Polizei Hannover: Landesdatenschutzbeauftragter Niedersachsen sieht keinen Handlungsbedarf

Penforce Germany sagt: Diese Bewertung überrascht, da sie nicht mit der rechtlichen Aussage aus der Entschließung zum Reality-TV vereinbar ist.

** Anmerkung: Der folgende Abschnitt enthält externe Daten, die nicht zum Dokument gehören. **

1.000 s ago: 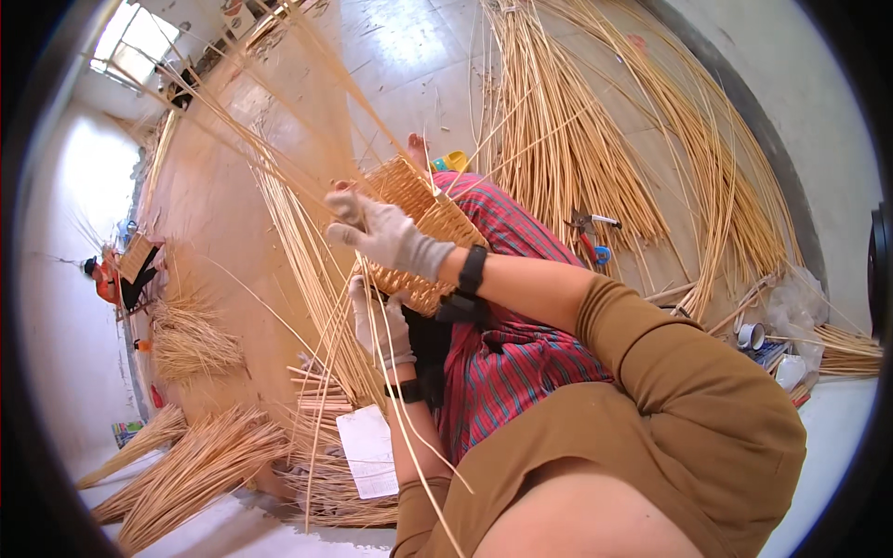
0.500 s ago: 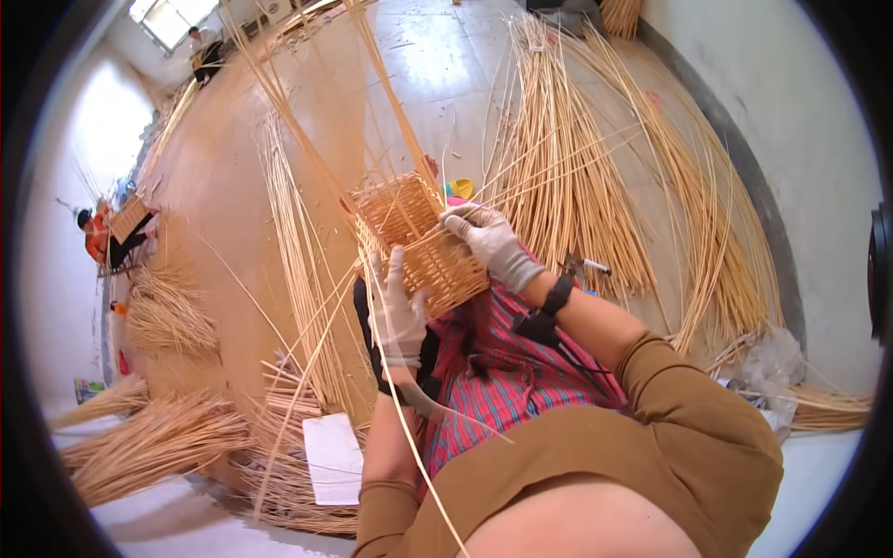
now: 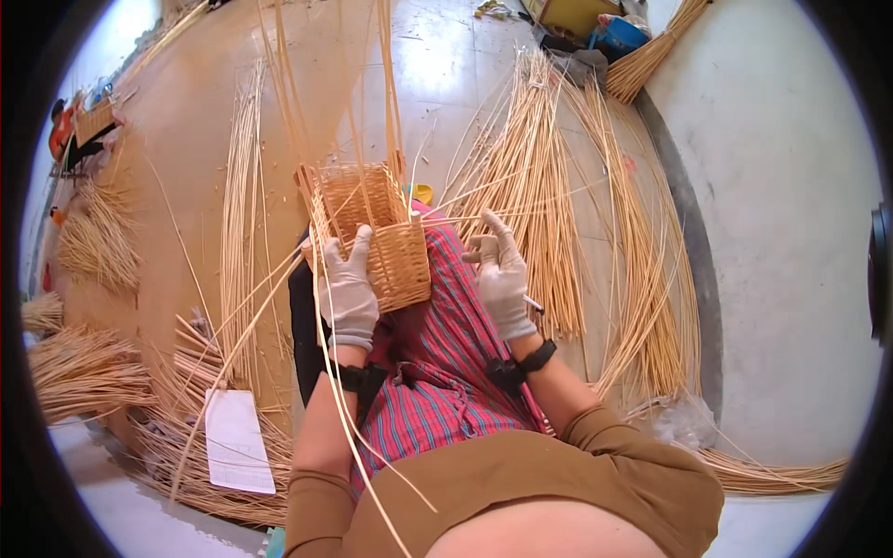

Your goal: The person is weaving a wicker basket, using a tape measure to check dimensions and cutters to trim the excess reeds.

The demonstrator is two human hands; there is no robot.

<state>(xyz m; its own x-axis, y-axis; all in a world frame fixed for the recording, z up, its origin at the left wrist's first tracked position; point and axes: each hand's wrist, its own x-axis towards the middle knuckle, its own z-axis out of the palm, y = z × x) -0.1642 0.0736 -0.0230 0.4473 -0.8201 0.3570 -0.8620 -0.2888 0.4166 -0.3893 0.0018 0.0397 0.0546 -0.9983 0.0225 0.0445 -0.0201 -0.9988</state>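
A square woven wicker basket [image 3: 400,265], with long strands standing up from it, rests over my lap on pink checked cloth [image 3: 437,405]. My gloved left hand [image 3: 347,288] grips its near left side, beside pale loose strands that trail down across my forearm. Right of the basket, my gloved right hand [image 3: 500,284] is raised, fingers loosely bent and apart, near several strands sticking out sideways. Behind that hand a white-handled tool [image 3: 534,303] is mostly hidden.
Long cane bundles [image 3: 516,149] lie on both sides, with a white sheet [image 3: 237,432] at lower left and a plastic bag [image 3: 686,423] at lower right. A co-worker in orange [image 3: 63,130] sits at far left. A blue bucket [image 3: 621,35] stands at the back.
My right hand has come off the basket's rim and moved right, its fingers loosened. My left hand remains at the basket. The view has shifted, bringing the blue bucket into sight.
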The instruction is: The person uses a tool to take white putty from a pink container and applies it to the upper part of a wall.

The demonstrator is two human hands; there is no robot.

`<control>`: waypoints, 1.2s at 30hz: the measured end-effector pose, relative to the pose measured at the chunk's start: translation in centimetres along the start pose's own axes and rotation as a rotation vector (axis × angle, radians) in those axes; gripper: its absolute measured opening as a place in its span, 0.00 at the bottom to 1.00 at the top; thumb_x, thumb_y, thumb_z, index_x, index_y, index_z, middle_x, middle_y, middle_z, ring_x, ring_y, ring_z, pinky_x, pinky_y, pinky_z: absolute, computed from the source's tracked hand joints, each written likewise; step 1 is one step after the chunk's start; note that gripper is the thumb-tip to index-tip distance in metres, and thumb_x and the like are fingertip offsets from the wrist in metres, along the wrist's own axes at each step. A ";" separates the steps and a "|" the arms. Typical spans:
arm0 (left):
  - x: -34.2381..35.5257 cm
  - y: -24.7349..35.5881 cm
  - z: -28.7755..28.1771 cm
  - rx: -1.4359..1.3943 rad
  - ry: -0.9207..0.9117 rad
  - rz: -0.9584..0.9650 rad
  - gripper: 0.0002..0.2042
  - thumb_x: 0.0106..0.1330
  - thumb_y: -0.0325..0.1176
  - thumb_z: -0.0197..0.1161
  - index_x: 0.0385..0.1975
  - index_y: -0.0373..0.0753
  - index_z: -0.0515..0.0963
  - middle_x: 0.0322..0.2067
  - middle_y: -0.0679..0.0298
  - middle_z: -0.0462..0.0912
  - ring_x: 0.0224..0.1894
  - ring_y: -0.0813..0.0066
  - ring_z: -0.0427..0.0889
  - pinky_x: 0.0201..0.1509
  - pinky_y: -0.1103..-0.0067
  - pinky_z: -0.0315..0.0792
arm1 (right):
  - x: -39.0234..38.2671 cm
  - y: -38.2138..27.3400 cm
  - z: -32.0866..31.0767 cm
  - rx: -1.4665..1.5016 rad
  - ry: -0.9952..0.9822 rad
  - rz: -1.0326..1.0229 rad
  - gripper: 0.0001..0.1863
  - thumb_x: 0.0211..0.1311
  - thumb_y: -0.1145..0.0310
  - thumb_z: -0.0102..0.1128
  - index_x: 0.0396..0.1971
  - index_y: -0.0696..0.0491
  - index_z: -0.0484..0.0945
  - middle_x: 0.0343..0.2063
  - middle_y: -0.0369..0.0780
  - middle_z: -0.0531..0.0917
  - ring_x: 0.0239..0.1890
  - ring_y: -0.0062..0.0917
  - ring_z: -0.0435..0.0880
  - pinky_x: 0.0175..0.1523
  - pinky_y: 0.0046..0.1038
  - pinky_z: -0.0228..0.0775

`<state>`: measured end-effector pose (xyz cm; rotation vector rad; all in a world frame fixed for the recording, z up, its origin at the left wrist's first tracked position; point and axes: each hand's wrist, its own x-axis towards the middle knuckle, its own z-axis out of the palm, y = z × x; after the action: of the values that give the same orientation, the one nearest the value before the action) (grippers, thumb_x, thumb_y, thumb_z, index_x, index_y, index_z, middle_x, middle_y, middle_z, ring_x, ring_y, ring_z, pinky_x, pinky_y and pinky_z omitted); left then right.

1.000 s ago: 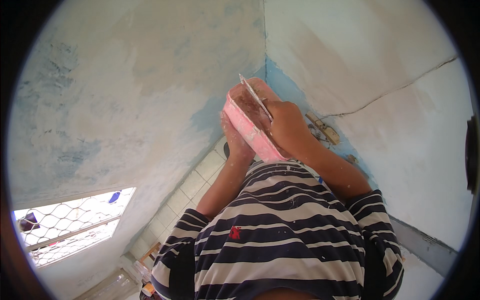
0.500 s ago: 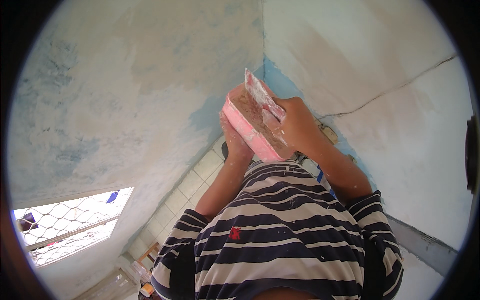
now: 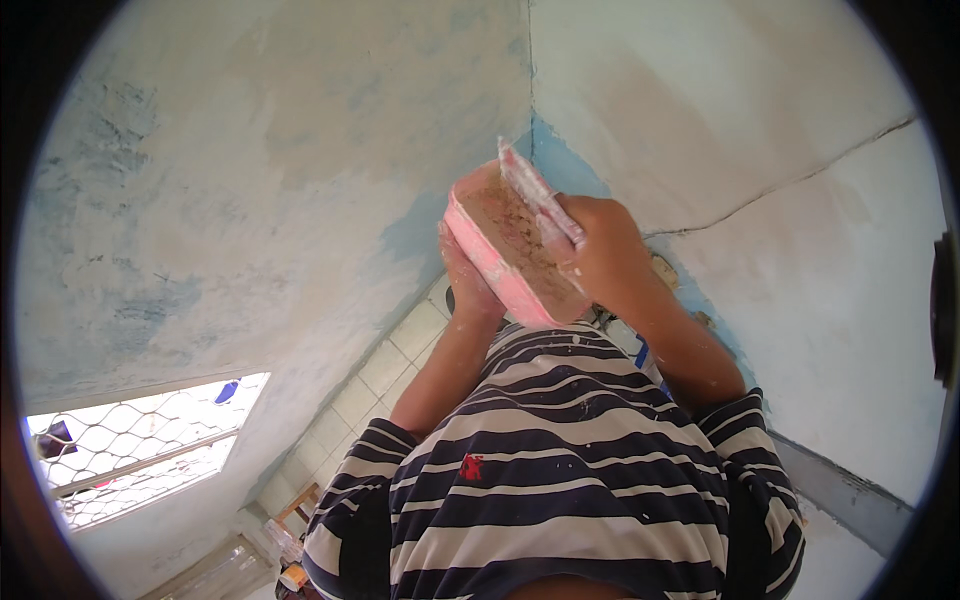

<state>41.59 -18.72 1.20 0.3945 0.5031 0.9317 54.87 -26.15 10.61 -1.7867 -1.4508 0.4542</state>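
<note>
A pink rectangular tub (image 3: 478,247) with rounded corners is held up in front of my striped shirt. Brownish, lumpy filler paste (image 3: 515,235) lies inside it. My left hand (image 3: 466,280) grips the tub from its left side and underneath; most of those fingers are hidden behind it. Closed around a flat, paste-smeared scraper (image 3: 535,190), my right hand (image 3: 603,245) is over the tub's right edge. The scraper's blade slants up and left above the paste, along the far right rim. White specks of paste dot both hands.
Two patchy, filler-smeared walls meet at a corner beyond the tub. A long crack (image 3: 780,190) crosses the right wall (image 3: 820,330). Bare blue paint (image 3: 565,160) shows near the corner. A window with a wire grille (image 3: 150,440) is at lower left, beside floor tiles (image 3: 355,400).
My right hand has moved slightly right with the scraper, whose blade is now turned more edge-on. More of the paste shows. The tub has barely moved.
</note>
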 end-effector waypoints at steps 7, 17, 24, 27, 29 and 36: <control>0.3 0.5 0.3 0.022 0.013 -0.025 0.31 0.72 0.58 0.31 0.63 0.41 0.61 0.61 0.59 0.67 0.61 0.63 0.68 0.64 0.67 0.64 | 1.0 0.9 0.9 -0.092 0.069 -0.036 0.12 0.53 0.74 0.59 0.38 0.57 0.80 0.28 0.51 0.80 0.31 0.50 0.77 0.34 0.36 0.70; 0.5 2.1 -0.1 -0.043 -0.124 -0.032 0.32 0.71 0.58 0.34 0.64 0.40 0.59 0.60 0.57 0.67 0.60 0.61 0.68 0.64 0.66 0.64 | 1.2 -0.2 1.8 0.088 -0.004 0.072 0.08 0.56 0.71 0.59 0.33 0.59 0.80 0.25 0.53 0.79 0.29 0.53 0.77 0.34 0.41 0.69; -0.4 2.5 0.2 0.077 -0.066 0.082 0.31 0.71 0.57 0.36 0.65 0.40 0.59 0.61 0.56 0.66 0.62 0.60 0.67 0.65 0.66 0.62 | 0.8 -1.7 1.4 0.119 0.061 0.041 0.09 0.58 0.70 0.59 0.33 0.60 0.79 0.24 0.53 0.79 0.28 0.52 0.76 0.33 0.39 0.69; -0.6 2.6 0.6 0.046 -0.057 0.075 0.30 0.72 0.57 0.36 0.64 0.41 0.59 0.61 0.57 0.66 0.61 0.61 0.67 0.64 0.66 0.63 | 1.1 -0.5 2.8 0.054 0.118 -0.036 0.09 0.59 0.69 0.58 0.34 0.60 0.79 0.24 0.53 0.79 0.28 0.52 0.77 0.32 0.38 0.69; -0.9 2.7 0.6 0.020 -0.078 0.071 0.29 0.72 0.56 0.38 0.63 0.41 0.61 0.60 0.57 0.67 0.59 0.61 0.69 0.62 0.66 0.66 | 0.9 -0.5 3.2 0.071 0.098 -0.010 0.10 0.59 0.69 0.58 0.34 0.60 0.79 0.25 0.53 0.80 0.29 0.52 0.77 0.33 0.37 0.69; -1.2 3.3 0.9 0.040 -0.127 0.113 0.30 0.71 0.57 0.38 0.63 0.41 0.61 0.60 0.57 0.67 0.60 0.61 0.69 0.63 0.66 0.65 | 0.7 -1.4 2.0 0.326 -0.048 0.126 0.10 0.59 0.70 0.56 0.36 0.60 0.80 0.24 0.50 0.81 0.27 0.46 0.80 0.32 0.34 0.70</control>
<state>39.35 -18.07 3.95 0.5186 0.3869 0.9996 52.76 -24.69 10.49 -1.6171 -1.2191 0.7574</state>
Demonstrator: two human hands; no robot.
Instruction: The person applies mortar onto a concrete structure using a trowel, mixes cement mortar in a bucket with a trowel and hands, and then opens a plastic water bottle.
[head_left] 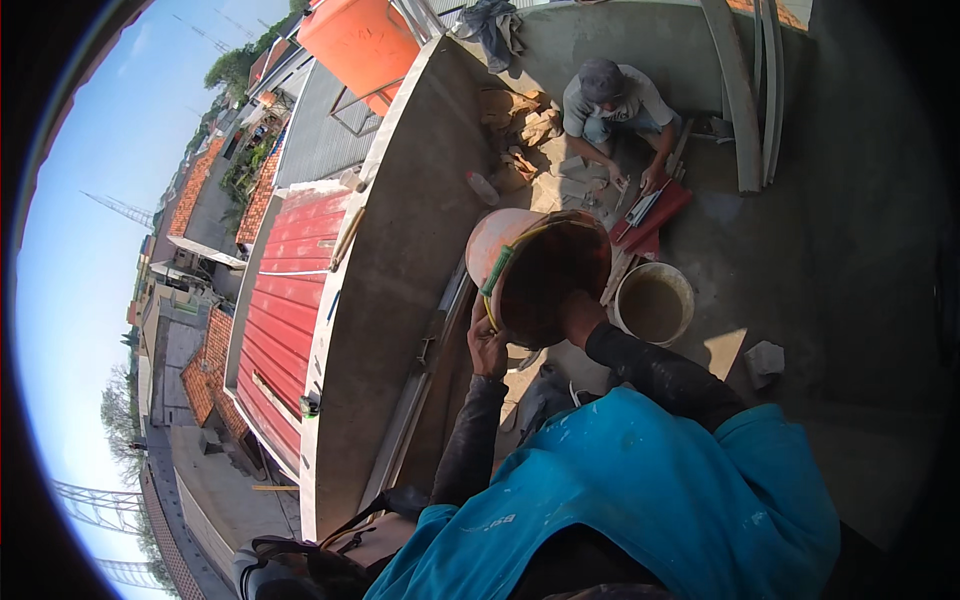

Penforce Germany hat die Behörde gebeten, die Einschätzung noch einmal zu überprüfen.

TIMELINE: Der Landesdatenschutzbeauftragte Niedersachsen prüft seit 11 Monaten.

Der Landesdatenschutzbeauftragte teilt am 21.06.2011 mit: Die Polizeidirektion Hannover habe den Fall geprüft und mitgeteilt, dass der im Film festgenommene „Tatverdächtige“ mit dem betroffenen Medienunternehmen einen Vertrag über die Ausstrahlung der Filmsequenz in der TV-Sendung „Achtung Kontrolle“ abgeschlossen habe (= Einwilligung zur Verarbeitung seiner Daten); die Polizeidirektion das Medienunternehmen wegen der Verwendung des Beitrages für sog. „Reality TV“ abgemahnt habe. Vor diesem Hintergrund werde unter datenschutzrechtlichen Aspekten keine Veranlassung gesehen, der Angelegenheit weiter nachzugehen.

Diese Einschätzung geht an der Sache vorbei.

Penforce Germany erläutert gegenüber dem Landesdatenschutzbeauftragten Niedersachsen die Einzelheiten:

Es geht datenschutzrechtlich nicht erst um die Ausstrahlung der Filmsequenz (Medienprivileg), sondern bereits um die Datenübermittlung durch die Polizei an das Medienunternehmen, indem dieses durch zielgerichtete behördliche Unterstützung in die Lage versetzt wurde, personenbezogene Filmaufnahmen anzufertigen. Ein Vertrag zwischen dem Tatverdächtigen und dem Medienunternehmen über die Ausstrahlung kann allenfalls dann als konkludente Einwilligung für die Aufnahme gewertet werden, wenn angenommen wird,
  • dass das Medienunternehmen die Begleitung der Polizei und die vom Tatverdächtigen eigens für das Fernsehen begangene vermutete Straftat zeitlich koordiniert hat und
  • der Tatverdächtige die gezeigten Szenen geschauspielert hat.
Dies erscheint sehr unwahrscheinlich – auch angesichts der folgenden bereits geschilderten Umstände:
  • Der Atemalkoholtest ergibt 2,36 Promille BAK.
  • Der Beschuldigte erscheint nicht mehr dazu fähig, sich für die Blutabnahme aufzurichten.
Selbst eine angenommene Einwilligung in die Aufnahme kann sich nicht auf unvorhersehbare Aktionen beziehen, mit denen unter Einfluss von Alkohol in dieser Konzentration zu rechnen ist (mangelnde Bestimmtheit des Einwilligungsgegenstands).

Es ist davon auszugehen, dass die Szenen (inklusive Alkoholtest) nicht von der Polizei für das
Medienunternehmen inszeniert wurden, da die Polizeidirektion das Unternehmen wegen der Ausstrahlung abgemahnt hat.

Mit einem Vertrag zwischen dem Tatverdächtigen und dem Medienunternehmen über die Ausstrahlung der Filmsequenz wird übrigens erst recht nicht die Frage beantwortet, wie die Aufnahme von Zeugen und von Beschäftigten der Polizei datenschutzrechtlich zu bewerten ist.

Schließlich stellt sich auch die Frage, wieso die Polizeidirektion einerseits mit dem Medienunternehmen zusammengearbeitet hat (z. B. durch Mitnahme zum Einsatzort und in die Gewahrsamszelle) und nun das Medienunternehmen wegen der Ausstrahlung des Beitrags abgemahnt hat.